▶ [Work order]:
Images aside, the whole listing should be written out word for word.

(Records for the exercise)

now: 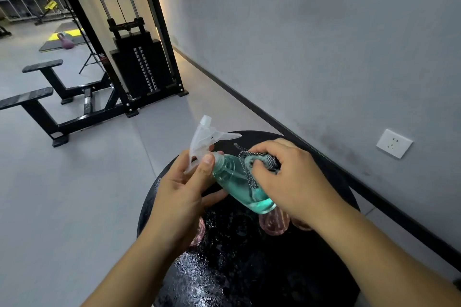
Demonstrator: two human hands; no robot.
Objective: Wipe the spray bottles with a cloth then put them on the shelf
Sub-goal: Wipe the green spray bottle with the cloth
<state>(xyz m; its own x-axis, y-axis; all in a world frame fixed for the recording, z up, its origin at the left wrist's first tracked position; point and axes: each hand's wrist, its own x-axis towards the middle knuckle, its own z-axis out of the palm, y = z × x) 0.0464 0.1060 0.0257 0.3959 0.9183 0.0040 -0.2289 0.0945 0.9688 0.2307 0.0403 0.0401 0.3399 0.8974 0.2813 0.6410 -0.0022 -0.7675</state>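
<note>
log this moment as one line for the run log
step: wiping | left hand: grips teal spray bottle at neck | right hand: rubs cloth on bottle | under: black round table | shelf: not yet

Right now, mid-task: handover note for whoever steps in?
Left hand: grips the neck of the clear teal-liquid spray bottle, held tilted above the round black table.
Right hand: presses a bunched grey patterned cloth against the bottle's body.
Pink translucent bottles lie on the table beneath the hands; number unclear.
Done: wiping of the teal bottle is under way.
Left: finish wiping it, wipe the pink ones, put all on the shelf. Which shelf is meant is not clear from this view.
</note>
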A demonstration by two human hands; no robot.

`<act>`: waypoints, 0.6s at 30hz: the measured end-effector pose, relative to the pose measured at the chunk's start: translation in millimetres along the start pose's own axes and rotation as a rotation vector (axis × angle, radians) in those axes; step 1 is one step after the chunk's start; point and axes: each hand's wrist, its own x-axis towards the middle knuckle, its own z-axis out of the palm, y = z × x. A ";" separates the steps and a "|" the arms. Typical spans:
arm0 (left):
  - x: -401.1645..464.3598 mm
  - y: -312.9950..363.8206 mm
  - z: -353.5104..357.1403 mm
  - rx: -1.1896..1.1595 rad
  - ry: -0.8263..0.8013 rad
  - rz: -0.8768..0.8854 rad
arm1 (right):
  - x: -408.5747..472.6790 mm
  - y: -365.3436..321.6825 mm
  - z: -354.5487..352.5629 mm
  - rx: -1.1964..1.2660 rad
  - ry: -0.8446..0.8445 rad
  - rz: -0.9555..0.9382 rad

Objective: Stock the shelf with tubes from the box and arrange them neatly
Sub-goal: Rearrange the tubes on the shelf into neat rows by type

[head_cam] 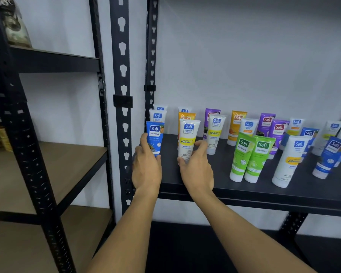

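1. The left hand (146, 170) gripped a blue tube (154, 137) upright at the shelf's (215, 186) left front corner.
2. The right hand (197, 170) clasped a white tube (187, 140) just beside it.
3. Placing seemed under way; next, both tubes likely needed squaring into rows before letting go.

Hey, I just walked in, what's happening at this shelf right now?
A person is stocking a black metal shelf with Safi skincare tubes. The left hand grips a blue Safi Naturals tube at the shelf's left end, while the right hand holds a white Perfect White Vitamin C tube just beside it. Both tubes stand upright, cap down. Many more tubes already stand further right, including two green tubes near the front. The supply box is out of view.
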 end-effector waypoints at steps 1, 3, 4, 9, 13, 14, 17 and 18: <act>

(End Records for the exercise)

▶ [Response below]:
now: 
Demonstrator: two human hands; no robot.
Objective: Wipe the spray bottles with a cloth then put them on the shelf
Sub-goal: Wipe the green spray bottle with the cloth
<state>(xyz m; its own x-axis, y-axis; all in a world frame fixed for the recording, z up, its origin at the left wrist's first tracked position; point and axes: each hand's wrist, its own x-axis towards the middle knuckle, its own z-axis out of the palm, y = z × x) 0.0464 0.1060 0.0257 0.3959 0.9183 0.0040 -0.2289 0.0945 0.9688 0.2307 0.0403 0.0401 0.3399 0.8974 0.2813 0.6410 -0.0022 -0.7675</state>
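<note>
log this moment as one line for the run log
step: wiping | left hand: grips teal spray bottle at neck | right hand: rubs cloth on bottle | under: black round table | shelf: not yet

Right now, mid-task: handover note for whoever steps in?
Left hand: grips the neck of the clear teal-liquid spray bottle, held tilted above the round black table.
Right hand: presses a bunched grey patterned cloth against the bottle's body.
Pink translucent bottles lie on the table beneath the hands; number unclear.
Done: wiping of the teal bottle is under way.
Left: finish wiping it, wipe the pink ones, put all on the shelf. Which shelf is meant is not clear from this view.
</note>
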A demonstration by two human hands; no robot.

`<act>`: waypoints, 0.6s at 30hz: the measured end-effector pose, relative to the pose measured at the chunk's start: translation in millimetres along the start pose's own axes and rotation as a rotation vector (axis × angle, radians) in those axes; step 1 is one step after the chunk's start; point and axes: each hand's wrist, its own x-axis towards the middle knuckle, its own z-axis out of the palm, y = z × x. A ";" separates the steps and a "|" the arms. Typical spans:
arm0 (left):
  - x: -401.1645..464.3598 mm
  - y: -312.9950..363.8206 mm
  - z: -353.5104..357.1403 mm
  - rx: -1.1896..1.1595 rad
  - ry: -0.8263..0.8013 rad
  - rz: -0.8768..0.8854 rad
arm1 (right):
  - x: -408.5747..472.6790 mm
  - y: -365.3436..321.6825 mm
  - z: -354.5487..352.5629 mm
  - rx: -1.1964..1.2660 rad
  - ry: -0.8446..0.8445 rad
  - rz: -0.9555..0.9382 rad

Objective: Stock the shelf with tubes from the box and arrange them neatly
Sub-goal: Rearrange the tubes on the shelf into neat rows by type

[head_cam] 

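1. The left hand (146, 170) gripped a blue tube (154, 137) upright at the shelf's (215, 186) left front corner.
2. The right hand (197, 170) clasped a white tube (187, 140) just beside it.
3. Placing seemed under way; next, both tubes likely needed squaring into rows before letting go.

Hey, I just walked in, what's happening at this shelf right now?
A person is stocking a black metal shelf with Safi skincare tubes. The left hand grips a blue Safi Naturals tube at the shelf's left end, while the right hand holds a white Perfect White Vitamin C tube just beside it. Both tubes stand upright, cap down. Many more tubes already stand further right, including two green tubes near the front. The supply box is out of view.
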 end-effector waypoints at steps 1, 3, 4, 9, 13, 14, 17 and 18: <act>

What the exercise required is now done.